Alla metà del Seicento la grancia era abitata da due
sacerdoti (il priore Ottavio Riccio di Altomonte ed Antonio Cimino di Scigliano) e da un serviente. Essa
poteva contare sulle entrate provenienti da alcuni fondi rustici (vigne, terreni a semina ed un orto) situati in
località Terrate, La Valitelle e la Volta di Gallina. Locava cinque case in Rocca di Neto ed incrementava le
sue entrate con l’elemosina del sale, con le offerte per la celebrazione di messe e con il grano della questua.

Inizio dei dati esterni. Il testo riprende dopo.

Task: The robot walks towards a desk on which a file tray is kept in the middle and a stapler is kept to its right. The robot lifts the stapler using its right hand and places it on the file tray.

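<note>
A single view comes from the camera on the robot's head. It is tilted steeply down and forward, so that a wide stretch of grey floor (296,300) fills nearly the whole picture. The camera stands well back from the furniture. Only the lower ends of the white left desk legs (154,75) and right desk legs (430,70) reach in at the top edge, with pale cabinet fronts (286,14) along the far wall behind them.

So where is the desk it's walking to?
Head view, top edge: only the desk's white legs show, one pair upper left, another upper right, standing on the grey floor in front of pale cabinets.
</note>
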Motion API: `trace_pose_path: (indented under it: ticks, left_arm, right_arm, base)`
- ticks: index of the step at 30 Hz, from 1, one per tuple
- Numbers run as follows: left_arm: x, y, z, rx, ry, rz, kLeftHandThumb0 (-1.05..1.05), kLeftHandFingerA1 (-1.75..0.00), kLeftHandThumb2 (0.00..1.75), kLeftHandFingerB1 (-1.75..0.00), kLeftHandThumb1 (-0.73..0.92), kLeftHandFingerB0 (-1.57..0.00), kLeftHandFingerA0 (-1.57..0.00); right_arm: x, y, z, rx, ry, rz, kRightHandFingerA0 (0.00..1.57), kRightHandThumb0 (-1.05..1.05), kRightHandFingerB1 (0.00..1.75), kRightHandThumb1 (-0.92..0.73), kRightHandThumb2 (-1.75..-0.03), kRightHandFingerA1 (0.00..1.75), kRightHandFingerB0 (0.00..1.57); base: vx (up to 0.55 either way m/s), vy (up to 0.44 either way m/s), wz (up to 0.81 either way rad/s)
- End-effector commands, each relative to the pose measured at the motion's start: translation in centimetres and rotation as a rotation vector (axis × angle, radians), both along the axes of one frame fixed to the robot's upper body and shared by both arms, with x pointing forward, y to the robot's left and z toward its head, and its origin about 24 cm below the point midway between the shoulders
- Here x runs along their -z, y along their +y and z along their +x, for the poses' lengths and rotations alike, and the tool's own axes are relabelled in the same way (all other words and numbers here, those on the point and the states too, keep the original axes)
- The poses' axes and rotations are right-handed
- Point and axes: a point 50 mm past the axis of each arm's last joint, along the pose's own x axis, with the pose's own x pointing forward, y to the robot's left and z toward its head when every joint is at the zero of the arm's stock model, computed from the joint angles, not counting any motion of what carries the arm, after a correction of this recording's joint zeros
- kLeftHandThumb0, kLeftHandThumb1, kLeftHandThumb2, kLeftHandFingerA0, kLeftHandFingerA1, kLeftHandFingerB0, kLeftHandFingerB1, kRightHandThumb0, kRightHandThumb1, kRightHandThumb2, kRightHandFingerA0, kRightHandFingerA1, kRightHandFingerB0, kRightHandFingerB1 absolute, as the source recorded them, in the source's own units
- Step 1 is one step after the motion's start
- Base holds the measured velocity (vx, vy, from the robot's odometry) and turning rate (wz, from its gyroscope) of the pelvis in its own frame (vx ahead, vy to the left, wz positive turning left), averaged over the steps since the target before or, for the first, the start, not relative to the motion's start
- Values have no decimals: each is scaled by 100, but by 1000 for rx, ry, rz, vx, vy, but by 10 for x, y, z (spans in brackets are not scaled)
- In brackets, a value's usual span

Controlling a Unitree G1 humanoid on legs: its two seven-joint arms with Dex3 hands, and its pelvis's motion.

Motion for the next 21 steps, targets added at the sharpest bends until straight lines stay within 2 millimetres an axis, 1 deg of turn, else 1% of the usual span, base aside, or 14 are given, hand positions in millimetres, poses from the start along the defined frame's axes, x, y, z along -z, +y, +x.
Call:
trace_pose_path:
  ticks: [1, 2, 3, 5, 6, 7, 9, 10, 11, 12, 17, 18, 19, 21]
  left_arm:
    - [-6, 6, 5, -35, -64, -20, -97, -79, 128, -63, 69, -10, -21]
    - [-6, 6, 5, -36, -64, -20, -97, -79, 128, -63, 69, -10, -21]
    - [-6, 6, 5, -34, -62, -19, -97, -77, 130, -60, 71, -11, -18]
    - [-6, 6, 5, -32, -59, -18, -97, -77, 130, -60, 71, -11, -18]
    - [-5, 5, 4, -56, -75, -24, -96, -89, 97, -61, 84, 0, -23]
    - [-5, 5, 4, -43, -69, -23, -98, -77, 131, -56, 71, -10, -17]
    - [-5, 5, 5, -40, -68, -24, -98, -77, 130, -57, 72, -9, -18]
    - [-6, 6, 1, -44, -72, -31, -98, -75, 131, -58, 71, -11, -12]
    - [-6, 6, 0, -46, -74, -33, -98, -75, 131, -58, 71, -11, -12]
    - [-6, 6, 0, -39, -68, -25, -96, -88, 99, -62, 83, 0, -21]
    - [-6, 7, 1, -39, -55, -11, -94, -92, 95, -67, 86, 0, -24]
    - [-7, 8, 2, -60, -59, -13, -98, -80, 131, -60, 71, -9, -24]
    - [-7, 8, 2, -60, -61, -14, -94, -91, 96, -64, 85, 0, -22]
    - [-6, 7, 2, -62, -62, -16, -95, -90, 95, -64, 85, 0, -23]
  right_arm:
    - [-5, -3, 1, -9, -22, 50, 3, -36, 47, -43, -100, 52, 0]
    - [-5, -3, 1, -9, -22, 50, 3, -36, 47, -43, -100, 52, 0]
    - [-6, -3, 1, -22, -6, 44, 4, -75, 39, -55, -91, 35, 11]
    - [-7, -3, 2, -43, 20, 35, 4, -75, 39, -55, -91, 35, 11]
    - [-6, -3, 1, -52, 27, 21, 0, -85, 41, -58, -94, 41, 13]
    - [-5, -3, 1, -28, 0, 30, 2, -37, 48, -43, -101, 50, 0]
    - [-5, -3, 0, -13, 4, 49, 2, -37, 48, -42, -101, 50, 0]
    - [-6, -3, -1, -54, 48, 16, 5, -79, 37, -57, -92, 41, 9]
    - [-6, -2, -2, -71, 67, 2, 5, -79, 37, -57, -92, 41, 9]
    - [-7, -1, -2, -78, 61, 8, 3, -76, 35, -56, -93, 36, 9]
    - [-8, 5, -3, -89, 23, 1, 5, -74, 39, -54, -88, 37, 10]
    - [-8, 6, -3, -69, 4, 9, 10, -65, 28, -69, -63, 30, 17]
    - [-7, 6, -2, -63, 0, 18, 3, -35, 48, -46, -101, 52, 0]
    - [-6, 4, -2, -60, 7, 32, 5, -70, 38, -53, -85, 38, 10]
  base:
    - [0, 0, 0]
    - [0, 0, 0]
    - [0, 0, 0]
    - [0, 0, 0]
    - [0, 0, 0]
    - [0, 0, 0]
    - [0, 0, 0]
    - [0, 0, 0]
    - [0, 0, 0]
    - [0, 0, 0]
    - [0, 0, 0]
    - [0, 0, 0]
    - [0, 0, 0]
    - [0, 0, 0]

Altro denaro proveniva alla piccola comunità dall’affitto di buoi e dall’ allevamento del bestiame. Nel 1742,
precisamente al tempo della formazione del Generale Catasto Onciario, la grancia di Santa Maria delle
Terrate possedeva un territorio campese di 15 tomolate in località “La Terrata”, confinante con i beni di
Pietro Antonio Vennere e della Real Certosa di Santo Stefano del Bosco; un territorio campese di 20
tomolate in località “La Vallatella”, confinante con i beni dell’abbazia di San Giovanni in Fiore e del
convento soppresso di S. Agostino; un territorio campese di 6 tomolate in località “Il Vignale del Piro”,
confinante con i beni dell’ex convento di S. Agostino da tutti i lati. Le drastiche vicende della politica
antiecclesiastica dei Napoleonici, che decretarono il demanio dei beni ecclesiastici e la soppressione di tutti i
conventi con un numero inferiore di 12 confratelli, portarono il Re Ferdinando IV ad ordinare, con decreto
del maggio 1784, la soppressione di alcune case religiose, fra le quali l’abbazia di Santa Maria delle Terrate.

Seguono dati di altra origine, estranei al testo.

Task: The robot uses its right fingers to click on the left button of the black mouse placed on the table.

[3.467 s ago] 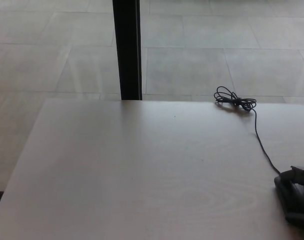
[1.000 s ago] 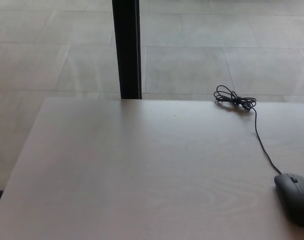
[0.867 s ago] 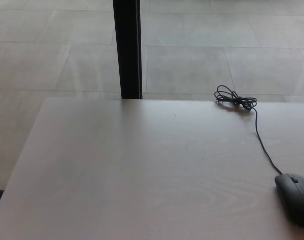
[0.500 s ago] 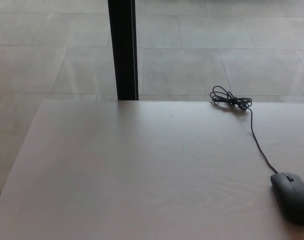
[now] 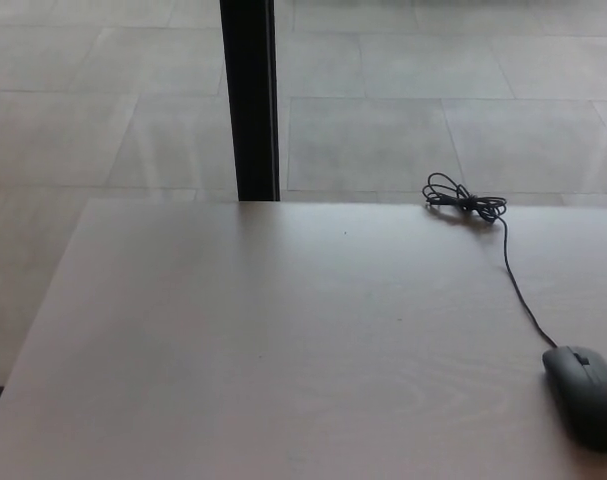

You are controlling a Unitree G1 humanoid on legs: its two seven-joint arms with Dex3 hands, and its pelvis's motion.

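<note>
Near right of tabletop (image 5: pixel 263 340): you see the black mouse (image 5: pixel 586 394) lying flat.
Cord (image 5: pixel 518 290): runs far-left to a coiled bundle (image 5: pixel 465 198).
Hands: neither shows; finger state unknowable.
Far side: dark post (image 5: pixel 248 100), tiled floor (image 5: pixel 433 110).

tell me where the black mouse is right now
In the head view, the black mouse sits at the table's near right corner, its cable running back.
</note>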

Dopo le vicende napoleoniche, la chiesa delle Terrate, aperta al culto fino al 1930, funzionò da cimitero
comunale perché intorno ad essa, fino all’inizio del secolo XX, si cominciarono a seppellire i morti. La
chiesa, costruita con blocchi di pietra in muratura, era piccola e aveva pianta semplice ad unica navata.

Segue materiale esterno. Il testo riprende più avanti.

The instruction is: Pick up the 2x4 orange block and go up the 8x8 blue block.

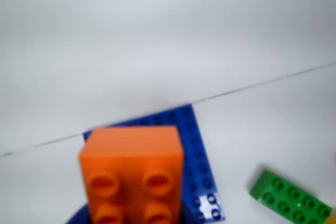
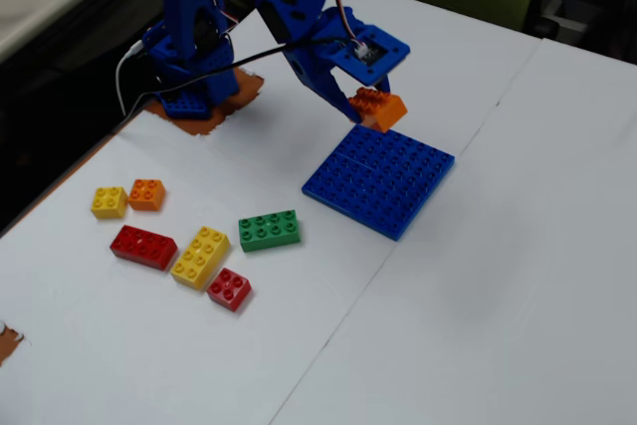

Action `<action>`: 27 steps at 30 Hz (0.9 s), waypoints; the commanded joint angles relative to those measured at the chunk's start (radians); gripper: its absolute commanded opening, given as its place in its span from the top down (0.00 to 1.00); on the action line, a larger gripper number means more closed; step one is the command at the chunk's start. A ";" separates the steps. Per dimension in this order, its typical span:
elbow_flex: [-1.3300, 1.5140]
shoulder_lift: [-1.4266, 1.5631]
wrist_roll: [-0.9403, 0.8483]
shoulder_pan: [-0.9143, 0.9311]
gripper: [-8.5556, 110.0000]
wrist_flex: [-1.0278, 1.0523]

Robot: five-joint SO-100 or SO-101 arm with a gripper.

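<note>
So at this point the gripper had the 2x4 orange block clamped between its fingers, lifted clear of the table. In the fixed view the brick hung just past the 12 o'clock edge of the 8x8 blue block, tilted a bit, with a gap showing between it and the plate, so not touching. The plate itself lay flat roughly in the middle of the table.

The wrist view was blurry, but the orange block filled the lower middle with its studs facing the camera, and the blue plate peeked out behind it and off to its 3 o'clock side. A green brick sat further out at about 4 o'clock, well apart from the plate.

Back in the fixed view, the loose bricks were all off at roughly 8 o'clock from the plate: the green brick nearest, then a yellow eight-stud brick with a small red brick just beside it, a long red brick, and a small yellow brick next to a small orange brick. The arm's base stood at the table's 11 o'clock corner.
</note>
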 commanded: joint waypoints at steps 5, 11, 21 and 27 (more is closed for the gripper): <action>-0.120 -0.129 -0.156 -0.044 0.91 0.046; -0.239 -0.213 -0.258 -0.044 0.91 0.106; -0.239 -0.232 -0.324 -0.051 0.91 0.239; -0.244 -0.233 -0.282 -0.052 0.91 0.270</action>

Ancora oggi, è sormontata da un’enorme cupola che testimonia i caratteri artistici e tecnici dell’arte
normanna, caratterizzata dalle linee più sobrie e dai volumi più massicci. La grande cupola è rivestita e
decorata con piastrelle di colore blu, giallo, verde e marrone.
Curiosità: Durante la 3° Edizione del “Neaithosud Festival” è stato presentato uno Charme in Argento 925 rappresentante la Chiesa di Santa Maria delle Terrate, il quale farà parte della linea di gioielli “Castelli e Fortezze”, realizzato dall’orafo G.B. Spadafora.